On binlerin göz pınarlarının kuruduğu bir an. Nasıl olmasın ki, küçücük yavrularımız öksüz kaldı. Yüreklerin yandığı, kor olduğu bir an. Çocukların babacığım ben şu diplomayı aldım, şu okulu kazandım diyemediği bir yerdeyiz. Ne yazabilirsin ki bu anaları, bu çocukları neyle teselli edebilirsin ki! Şehitlikmiş, en yüce makammış, anladım her Müslüman şahadet mertebesine ulaşmak için şehit olmak ister, ama bu Çanakkale mi, Sakarya mı, neresi? İnsan hakları dediler besledik, asmayın dediler asmadık, bu halka onların ödemediği elektriği, yolu, yaktıkları okulun parasını bile ödettirdik. Bu halk daha ne yapacak? Bir yanıldık, iki yanıldık, üçüncü kez de bir daha mı yanılacağız? Gençler sokağa çıksa “şehitler ölmez vatan bölünmez” diye bağırsa suçlu oluyor. Neymiş efendim provokasyon yapılıyormuş. Tabi ki şu da var; kaç senedir sokaklarda bağırıyoruz, ele geçen bir şey yok. Kuzey Irak’ta bir kürt devleti kurdurdular, şimdi de Suriye’ye mi geldi sıra? Ondan sonra da İran’ mı, yoksa Türkiye’ye mi gelecek sıra? Bizler hala uyanamadık.

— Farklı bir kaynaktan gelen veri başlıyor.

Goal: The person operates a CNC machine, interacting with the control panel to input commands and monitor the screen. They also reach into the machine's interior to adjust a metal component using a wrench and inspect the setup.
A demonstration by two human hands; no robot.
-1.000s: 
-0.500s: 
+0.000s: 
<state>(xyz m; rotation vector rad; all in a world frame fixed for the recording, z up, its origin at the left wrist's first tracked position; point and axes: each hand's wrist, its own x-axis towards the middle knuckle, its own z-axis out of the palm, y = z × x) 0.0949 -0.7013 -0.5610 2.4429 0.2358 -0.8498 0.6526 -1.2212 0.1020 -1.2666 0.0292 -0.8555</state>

Güçlü devletler bir vatandaşı için binlerce bomba atıyor, yakıyor yıkıyor, onlarda insan hakları yok da, bizde mi var? Değer miydi Hakanlar’a. Şehit oldukları bölgeleri bir elli sene daha kıpırdayamayacakları kadar yakamaz mıydık? Çocuklarımıza işte devletimiz güçlü, biz bir askerimiz için binlerce leş bırakırız diyemeyecek miyiz? Dedim ya söylenecek söz, teselli edecek yazı yok. Bu acının üstüne imam soruyor “şehidimize hakkınızı helal edin” diye tamam bu millet hakkını helal ediyor da, ya şehitlerimiz, onlar bizlere hakkını helal ediyor mu? Bu kadar ödlek, vurdum duymaz timsah gözyaşları döken idarecilerimiz varken….
Şehitlerin ardından yazılar yazılıyor, bizlere mailler atılıyor, ancak onlarca mailden sadece bir maili sizlerle paylaşmak istiyorum. Bir kızımızın gece attığı mail. Gençliğin ruhani hali bu mu olmalı idi?

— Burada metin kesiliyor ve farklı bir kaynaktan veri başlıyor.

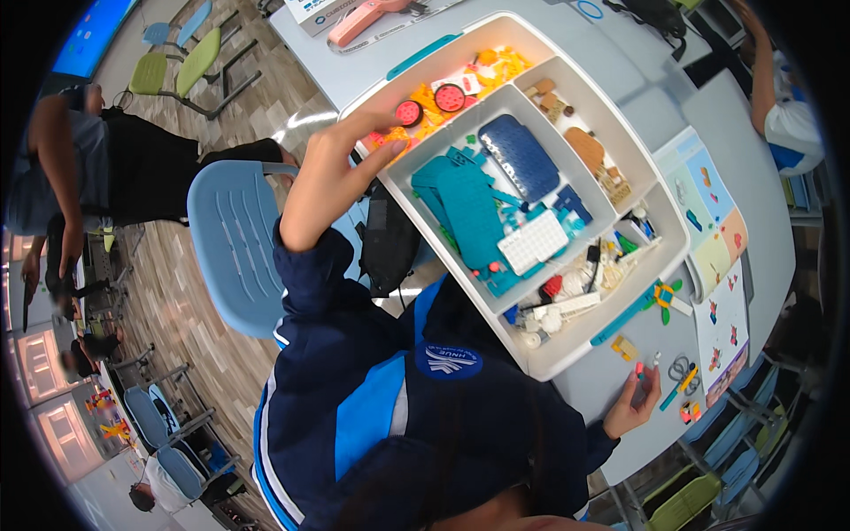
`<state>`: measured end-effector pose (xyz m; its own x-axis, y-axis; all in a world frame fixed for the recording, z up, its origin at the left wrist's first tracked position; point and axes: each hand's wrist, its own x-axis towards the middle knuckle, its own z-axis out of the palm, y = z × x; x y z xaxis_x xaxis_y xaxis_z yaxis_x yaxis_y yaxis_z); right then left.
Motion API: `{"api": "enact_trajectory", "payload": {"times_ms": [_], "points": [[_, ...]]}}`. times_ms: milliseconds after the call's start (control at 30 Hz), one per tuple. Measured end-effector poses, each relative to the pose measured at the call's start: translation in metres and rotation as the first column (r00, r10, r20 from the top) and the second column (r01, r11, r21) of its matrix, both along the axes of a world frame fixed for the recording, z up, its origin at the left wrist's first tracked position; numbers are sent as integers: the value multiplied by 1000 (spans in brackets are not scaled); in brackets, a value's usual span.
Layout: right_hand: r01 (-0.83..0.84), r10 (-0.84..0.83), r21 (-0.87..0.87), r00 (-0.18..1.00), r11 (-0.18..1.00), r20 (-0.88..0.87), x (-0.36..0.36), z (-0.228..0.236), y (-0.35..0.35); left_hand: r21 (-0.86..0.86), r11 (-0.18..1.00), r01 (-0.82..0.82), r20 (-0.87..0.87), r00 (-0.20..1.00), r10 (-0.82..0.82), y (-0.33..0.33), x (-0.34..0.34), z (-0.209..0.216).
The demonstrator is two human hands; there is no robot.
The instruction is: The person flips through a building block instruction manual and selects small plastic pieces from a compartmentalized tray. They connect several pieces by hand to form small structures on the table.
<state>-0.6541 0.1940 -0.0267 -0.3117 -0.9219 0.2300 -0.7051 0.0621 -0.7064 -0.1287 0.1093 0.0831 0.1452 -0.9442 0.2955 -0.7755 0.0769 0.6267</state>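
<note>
A white sorting tray (668, 221) with teal handles holds building bricks in several compartments. My left hand (332, 173) reaches over its left rim into the compartment of orange and yellow bricks (505, 66). Its thumb and forefinger are apart; the other fingertips are hidden. Two coral wheels with black tyres (450, 97) lie close by. On the table at the lower right, my right hand (634, 405) is closed around a small coral brick (639, 370). A small pale piece (657, 358) shows by its fingertips, held or just behind, I cannot tell.
Teal plates (474, 208) and a dark blue plate (518, 157) fill the middle compartment. Beside the tray are yellow bricks (624, 347), a green-and-orange assembly (662, 296) and an open picture booklet (708, 221). A blue chair (232, 248) stands at left, near another person (133, 168).
</note>
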Motion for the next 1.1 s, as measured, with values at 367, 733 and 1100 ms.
{"api": "enact_trajectory", "payload": {"times_ms": [367,733,1100], "points": [[7,-12,-29,983,1000,-185,17,2,-9,387,753,532,184,756,-629,-127,40,-44],[152,-155,-30,957,988,-244,20,-2,-11,-120,817,564,100,826,-555,-186,68,-38],[178,-178,-22,951,984,-254,13,-7,-9,-218,792,570,204,820,-534,-188,84,-50]]}}
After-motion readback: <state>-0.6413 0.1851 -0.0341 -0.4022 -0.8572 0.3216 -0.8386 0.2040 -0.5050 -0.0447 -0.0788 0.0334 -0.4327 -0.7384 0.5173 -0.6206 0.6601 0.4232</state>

Uyuyan güzel Burdur ilk defa uyandı bugün!
İlk defa duyuldu sokaklarda bu kadar ses!
Ve ilk defa tek yürek oldu bugün!
Şehit ağıtları yankılandı bugün şehirlerimizde .
Nerden bilebilirlerdi ki bu sabah gözlerini bambaşka dünyada açacaklarını ?

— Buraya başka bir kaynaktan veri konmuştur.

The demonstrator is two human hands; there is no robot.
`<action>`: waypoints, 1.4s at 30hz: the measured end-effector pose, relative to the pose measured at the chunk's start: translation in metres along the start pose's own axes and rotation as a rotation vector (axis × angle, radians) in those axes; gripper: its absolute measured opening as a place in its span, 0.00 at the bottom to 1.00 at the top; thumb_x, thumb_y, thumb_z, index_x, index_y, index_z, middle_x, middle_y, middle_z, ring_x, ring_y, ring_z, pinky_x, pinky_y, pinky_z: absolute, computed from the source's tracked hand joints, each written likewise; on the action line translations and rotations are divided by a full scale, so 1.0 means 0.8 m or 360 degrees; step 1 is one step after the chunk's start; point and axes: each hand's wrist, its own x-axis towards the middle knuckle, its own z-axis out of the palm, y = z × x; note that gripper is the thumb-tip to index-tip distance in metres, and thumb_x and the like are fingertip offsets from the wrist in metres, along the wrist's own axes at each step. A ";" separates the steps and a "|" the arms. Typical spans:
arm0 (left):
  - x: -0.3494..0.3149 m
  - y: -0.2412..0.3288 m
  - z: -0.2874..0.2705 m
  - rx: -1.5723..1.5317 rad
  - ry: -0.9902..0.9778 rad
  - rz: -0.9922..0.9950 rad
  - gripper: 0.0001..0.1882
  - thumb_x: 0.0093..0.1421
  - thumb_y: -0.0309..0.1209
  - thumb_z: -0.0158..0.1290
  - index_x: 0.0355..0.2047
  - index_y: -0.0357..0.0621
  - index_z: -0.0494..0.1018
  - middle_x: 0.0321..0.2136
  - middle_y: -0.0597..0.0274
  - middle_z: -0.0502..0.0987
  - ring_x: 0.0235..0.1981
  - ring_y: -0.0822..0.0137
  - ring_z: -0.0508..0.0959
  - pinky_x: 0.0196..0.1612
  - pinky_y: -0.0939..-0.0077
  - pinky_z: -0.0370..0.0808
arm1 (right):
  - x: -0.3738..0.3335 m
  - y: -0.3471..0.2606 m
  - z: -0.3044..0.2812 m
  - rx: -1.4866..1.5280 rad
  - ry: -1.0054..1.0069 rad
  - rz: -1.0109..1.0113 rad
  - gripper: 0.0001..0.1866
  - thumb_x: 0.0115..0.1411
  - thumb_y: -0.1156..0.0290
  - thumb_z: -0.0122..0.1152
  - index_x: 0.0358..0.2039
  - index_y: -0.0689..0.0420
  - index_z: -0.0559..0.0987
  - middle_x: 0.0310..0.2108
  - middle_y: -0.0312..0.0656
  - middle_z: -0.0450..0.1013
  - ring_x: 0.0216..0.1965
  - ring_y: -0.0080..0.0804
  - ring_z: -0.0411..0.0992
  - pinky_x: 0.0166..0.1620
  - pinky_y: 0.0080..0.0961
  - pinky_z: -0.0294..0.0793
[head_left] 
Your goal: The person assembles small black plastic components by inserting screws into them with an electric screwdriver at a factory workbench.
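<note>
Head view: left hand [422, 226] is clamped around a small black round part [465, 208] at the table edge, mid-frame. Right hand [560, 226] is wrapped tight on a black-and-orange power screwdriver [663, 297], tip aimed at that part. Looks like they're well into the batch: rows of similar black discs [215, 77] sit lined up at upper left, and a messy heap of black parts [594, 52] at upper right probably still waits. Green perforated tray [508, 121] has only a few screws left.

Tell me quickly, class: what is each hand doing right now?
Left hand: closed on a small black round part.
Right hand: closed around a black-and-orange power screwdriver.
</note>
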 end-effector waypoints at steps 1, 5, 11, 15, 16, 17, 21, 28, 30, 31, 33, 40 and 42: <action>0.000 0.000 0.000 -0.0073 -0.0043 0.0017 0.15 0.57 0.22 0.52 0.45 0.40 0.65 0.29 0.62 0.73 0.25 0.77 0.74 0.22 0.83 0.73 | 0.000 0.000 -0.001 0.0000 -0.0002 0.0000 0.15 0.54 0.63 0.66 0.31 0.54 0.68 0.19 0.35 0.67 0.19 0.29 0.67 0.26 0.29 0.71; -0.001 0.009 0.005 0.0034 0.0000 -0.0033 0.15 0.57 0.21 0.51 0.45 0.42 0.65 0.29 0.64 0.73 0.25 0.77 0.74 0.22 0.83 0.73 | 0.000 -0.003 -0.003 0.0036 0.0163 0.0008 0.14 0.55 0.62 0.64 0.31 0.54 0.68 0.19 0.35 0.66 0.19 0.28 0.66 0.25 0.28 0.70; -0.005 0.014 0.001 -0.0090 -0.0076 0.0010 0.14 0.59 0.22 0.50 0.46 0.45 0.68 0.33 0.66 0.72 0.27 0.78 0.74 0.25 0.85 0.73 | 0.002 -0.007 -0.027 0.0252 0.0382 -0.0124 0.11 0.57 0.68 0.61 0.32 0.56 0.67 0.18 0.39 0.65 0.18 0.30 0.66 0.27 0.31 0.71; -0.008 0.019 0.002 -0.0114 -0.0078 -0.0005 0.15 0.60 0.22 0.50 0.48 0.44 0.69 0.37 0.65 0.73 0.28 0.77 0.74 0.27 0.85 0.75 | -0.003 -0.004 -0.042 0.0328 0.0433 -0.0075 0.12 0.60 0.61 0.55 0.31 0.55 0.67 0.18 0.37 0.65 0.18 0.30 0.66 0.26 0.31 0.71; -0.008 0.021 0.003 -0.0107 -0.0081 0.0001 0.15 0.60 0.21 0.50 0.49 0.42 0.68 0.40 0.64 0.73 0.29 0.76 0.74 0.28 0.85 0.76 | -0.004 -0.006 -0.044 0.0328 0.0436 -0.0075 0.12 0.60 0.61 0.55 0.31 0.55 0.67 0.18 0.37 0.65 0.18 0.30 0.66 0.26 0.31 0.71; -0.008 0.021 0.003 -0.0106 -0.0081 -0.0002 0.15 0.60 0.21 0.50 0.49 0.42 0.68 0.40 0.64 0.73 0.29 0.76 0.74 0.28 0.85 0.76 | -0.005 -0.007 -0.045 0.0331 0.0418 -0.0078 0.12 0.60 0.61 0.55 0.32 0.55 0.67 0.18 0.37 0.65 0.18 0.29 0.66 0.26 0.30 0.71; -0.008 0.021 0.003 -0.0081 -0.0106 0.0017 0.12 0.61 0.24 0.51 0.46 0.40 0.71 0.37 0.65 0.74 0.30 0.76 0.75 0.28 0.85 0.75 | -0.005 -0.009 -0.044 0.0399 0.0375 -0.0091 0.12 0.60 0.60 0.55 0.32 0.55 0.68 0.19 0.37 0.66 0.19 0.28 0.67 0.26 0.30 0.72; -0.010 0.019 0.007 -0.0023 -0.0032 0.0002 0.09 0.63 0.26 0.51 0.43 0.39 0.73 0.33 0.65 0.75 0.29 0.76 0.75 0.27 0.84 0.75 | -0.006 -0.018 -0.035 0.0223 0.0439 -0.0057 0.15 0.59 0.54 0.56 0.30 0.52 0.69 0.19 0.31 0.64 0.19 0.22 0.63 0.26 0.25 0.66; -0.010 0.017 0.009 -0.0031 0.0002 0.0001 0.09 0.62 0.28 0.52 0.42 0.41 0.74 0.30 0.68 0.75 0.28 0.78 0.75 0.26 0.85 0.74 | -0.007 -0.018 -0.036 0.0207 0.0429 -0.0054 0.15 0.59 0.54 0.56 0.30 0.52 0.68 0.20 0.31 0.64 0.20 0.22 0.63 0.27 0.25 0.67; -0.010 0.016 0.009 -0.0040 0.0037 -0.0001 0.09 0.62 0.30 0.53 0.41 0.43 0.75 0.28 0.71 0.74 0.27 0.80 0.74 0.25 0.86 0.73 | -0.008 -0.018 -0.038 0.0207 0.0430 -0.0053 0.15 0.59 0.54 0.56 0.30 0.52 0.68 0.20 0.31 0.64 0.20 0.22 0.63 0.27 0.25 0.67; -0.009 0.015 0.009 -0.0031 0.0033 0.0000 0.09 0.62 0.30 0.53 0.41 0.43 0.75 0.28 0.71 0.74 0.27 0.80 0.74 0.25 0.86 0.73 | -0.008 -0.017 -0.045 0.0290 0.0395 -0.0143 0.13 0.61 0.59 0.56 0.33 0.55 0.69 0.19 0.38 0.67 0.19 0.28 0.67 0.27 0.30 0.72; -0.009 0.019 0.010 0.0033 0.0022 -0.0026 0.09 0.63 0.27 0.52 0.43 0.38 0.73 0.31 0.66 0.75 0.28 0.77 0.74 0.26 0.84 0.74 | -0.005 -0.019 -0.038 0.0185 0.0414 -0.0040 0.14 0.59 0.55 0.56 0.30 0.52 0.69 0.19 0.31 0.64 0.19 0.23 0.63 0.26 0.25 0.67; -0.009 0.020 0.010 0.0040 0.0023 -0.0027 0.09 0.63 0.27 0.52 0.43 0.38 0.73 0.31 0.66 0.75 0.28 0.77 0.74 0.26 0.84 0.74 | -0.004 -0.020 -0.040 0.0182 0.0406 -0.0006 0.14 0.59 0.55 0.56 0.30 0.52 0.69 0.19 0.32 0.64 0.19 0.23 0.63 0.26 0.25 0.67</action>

Kiminin hayali anasına kavuşmak , kiminin hayali ise çocuğunu, eşini görmekti .
Fakat gerçekler bambaşkaydı.
Onlar ölümün mü yoksa hayatın mı çocuklarıydı ?
Evet çocuk ..
Çünkü onlar hala analarının babalarının çocuklarıydı.
Kelimeler de anlamsız kaldı bugün..
Ruhları şad olsun .
Başımız sağolsun.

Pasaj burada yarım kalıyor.